What you are asked to do: Please filter the listing for the string "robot" and copy each matching line.

The input:
'''
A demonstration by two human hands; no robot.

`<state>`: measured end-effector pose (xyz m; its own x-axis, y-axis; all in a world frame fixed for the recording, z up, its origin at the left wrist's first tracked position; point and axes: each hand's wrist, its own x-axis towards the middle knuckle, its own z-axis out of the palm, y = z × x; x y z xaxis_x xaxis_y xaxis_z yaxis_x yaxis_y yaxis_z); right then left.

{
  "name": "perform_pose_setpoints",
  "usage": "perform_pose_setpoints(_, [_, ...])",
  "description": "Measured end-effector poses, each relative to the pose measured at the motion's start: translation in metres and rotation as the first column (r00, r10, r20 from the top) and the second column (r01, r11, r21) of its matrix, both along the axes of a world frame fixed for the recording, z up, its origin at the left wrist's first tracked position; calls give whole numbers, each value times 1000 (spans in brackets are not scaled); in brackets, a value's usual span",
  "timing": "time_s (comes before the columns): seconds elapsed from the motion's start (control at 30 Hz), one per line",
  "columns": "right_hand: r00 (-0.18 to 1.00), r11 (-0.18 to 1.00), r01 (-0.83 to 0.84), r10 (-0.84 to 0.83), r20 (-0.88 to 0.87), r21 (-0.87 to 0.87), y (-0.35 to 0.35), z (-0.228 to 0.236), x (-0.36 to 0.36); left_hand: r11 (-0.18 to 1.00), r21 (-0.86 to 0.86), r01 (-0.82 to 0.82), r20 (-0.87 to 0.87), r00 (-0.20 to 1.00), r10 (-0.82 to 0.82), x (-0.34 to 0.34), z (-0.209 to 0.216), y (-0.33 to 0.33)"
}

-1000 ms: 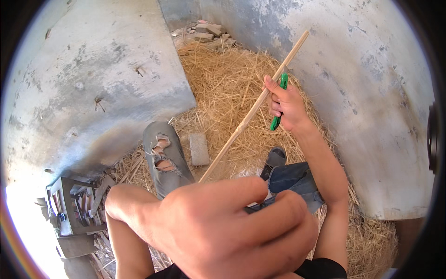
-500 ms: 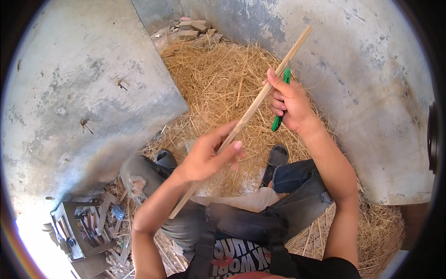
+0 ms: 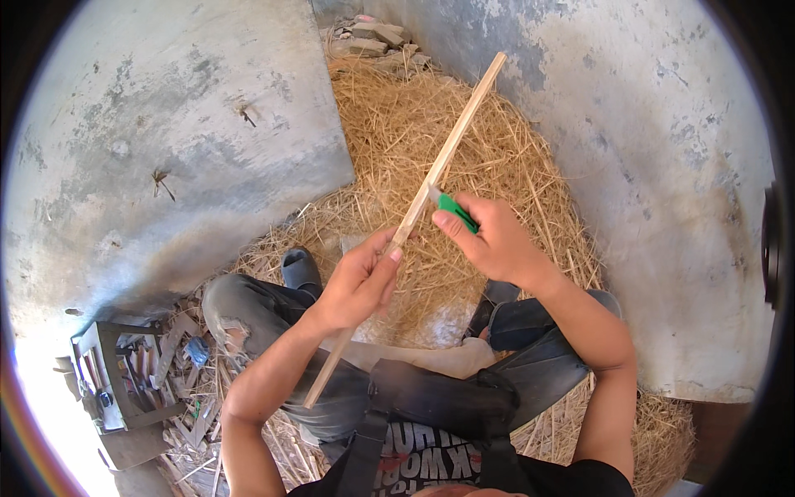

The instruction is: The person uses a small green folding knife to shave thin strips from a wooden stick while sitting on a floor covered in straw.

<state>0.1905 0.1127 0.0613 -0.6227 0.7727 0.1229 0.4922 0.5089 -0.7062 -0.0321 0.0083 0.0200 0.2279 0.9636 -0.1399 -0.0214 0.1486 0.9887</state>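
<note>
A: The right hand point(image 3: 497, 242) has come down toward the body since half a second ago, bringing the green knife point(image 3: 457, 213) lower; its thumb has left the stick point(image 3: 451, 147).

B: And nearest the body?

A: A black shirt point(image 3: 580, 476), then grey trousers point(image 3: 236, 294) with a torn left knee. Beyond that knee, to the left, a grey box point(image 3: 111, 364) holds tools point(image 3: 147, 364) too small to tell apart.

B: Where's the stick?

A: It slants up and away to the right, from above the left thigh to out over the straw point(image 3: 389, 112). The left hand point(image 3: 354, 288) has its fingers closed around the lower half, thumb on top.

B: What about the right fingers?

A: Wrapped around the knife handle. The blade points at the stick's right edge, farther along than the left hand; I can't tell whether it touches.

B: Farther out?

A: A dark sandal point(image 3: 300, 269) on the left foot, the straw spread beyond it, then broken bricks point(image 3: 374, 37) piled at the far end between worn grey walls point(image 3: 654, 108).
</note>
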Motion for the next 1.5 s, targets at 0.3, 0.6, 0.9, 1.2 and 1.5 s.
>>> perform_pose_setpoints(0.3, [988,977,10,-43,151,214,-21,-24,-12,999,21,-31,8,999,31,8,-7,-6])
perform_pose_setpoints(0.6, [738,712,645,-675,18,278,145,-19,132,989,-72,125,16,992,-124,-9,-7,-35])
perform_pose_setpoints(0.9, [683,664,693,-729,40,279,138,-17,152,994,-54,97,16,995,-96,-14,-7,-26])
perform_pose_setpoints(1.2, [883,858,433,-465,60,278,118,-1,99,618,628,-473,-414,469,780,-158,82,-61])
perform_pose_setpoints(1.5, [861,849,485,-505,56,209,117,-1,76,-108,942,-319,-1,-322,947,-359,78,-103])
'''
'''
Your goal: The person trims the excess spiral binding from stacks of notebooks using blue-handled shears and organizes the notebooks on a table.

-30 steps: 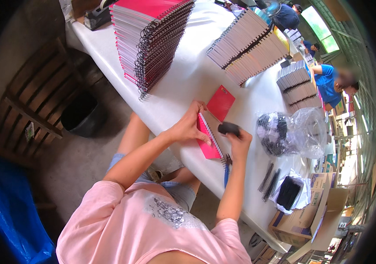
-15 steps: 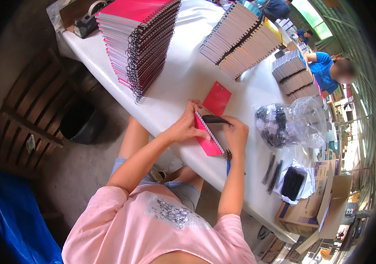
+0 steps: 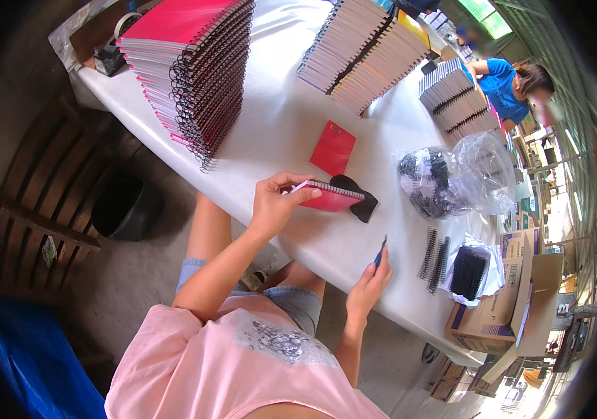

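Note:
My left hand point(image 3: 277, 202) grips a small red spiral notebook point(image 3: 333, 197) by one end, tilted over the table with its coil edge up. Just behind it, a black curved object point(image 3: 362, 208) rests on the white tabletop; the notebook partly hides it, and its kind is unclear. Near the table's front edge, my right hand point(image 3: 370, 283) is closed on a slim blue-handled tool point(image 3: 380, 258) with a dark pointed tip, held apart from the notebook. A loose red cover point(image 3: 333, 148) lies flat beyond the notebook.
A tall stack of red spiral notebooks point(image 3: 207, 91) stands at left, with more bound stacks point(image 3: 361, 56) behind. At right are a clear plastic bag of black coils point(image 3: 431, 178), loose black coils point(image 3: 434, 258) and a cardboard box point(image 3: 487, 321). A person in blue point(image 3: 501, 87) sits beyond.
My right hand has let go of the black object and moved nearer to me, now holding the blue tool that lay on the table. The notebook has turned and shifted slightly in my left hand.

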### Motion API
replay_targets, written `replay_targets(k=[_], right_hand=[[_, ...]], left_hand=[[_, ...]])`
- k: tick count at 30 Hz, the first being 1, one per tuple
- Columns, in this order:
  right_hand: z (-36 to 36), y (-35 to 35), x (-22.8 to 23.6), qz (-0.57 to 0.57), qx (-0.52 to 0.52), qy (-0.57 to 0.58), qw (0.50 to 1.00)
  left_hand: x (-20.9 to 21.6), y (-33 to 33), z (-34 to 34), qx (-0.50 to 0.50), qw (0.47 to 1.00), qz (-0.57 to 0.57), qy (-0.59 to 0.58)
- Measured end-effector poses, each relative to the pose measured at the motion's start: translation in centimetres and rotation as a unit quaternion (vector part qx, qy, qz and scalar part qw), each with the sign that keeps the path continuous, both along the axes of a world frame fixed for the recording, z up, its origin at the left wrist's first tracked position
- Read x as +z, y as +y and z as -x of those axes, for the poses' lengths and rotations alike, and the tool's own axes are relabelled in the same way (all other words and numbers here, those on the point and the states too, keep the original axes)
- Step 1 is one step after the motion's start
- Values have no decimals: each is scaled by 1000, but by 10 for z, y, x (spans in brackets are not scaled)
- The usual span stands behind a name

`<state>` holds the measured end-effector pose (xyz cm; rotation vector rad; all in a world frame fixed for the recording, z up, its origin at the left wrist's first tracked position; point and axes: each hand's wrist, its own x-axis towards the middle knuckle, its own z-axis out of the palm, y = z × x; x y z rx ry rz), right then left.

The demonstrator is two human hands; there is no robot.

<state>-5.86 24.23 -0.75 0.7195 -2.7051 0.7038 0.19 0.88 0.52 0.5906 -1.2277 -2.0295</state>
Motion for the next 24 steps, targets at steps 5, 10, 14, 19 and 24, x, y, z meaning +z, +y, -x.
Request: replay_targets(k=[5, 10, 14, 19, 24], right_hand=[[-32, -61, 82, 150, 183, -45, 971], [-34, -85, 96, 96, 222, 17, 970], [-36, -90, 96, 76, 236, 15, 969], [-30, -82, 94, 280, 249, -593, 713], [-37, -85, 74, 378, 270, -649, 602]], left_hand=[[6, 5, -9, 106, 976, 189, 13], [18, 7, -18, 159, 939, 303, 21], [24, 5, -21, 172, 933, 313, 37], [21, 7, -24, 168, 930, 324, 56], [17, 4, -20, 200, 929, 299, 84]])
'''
Completed task:
A demonstration by two human hands; no robot.
The demonstrator is two human hands; there is no robot.

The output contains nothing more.